[Stored data]
===

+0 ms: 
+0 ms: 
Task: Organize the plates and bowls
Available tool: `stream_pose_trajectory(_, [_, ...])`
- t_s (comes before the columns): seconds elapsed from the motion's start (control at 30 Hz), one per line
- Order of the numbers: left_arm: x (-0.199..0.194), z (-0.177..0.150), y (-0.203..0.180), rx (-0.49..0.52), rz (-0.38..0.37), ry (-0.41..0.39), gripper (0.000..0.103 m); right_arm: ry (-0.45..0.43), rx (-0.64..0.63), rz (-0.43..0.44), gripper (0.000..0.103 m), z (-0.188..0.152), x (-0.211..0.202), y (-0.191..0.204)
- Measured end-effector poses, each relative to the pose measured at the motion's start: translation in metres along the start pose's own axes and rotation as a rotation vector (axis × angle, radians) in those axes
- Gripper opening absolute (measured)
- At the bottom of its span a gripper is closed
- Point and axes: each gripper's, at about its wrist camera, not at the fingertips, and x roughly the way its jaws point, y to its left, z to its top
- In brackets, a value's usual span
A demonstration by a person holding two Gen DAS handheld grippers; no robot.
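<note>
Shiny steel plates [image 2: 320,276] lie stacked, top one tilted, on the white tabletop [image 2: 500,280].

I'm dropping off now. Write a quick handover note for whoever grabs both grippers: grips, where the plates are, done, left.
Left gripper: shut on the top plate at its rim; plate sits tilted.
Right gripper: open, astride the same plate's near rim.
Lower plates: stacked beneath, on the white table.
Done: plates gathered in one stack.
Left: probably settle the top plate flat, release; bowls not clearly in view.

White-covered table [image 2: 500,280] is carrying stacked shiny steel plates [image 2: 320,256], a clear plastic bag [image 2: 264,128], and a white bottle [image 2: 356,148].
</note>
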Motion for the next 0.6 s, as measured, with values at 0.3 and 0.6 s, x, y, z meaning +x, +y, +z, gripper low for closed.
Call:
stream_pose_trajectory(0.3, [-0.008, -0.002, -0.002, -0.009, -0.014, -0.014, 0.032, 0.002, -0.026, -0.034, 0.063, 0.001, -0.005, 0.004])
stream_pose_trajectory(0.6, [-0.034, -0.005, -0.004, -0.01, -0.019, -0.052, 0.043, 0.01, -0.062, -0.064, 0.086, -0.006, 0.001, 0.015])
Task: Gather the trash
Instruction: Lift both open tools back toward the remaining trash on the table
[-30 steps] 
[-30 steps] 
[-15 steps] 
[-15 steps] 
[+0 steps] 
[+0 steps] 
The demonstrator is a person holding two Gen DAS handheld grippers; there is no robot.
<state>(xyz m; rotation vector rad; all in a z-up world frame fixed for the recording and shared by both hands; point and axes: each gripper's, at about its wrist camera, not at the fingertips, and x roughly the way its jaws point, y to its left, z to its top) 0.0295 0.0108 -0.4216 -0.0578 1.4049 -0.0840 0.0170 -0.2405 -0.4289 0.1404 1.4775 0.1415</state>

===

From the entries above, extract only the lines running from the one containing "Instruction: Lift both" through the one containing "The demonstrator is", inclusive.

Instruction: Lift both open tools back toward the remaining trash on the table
[-30 steps] 
[-30 steps] 
[-15 steps] 
[-15 steps] 
[+0 steps] 
[+0 steps] 
The demonstrator is a person holding two Gen DAS handheld grippers; there is no robot.

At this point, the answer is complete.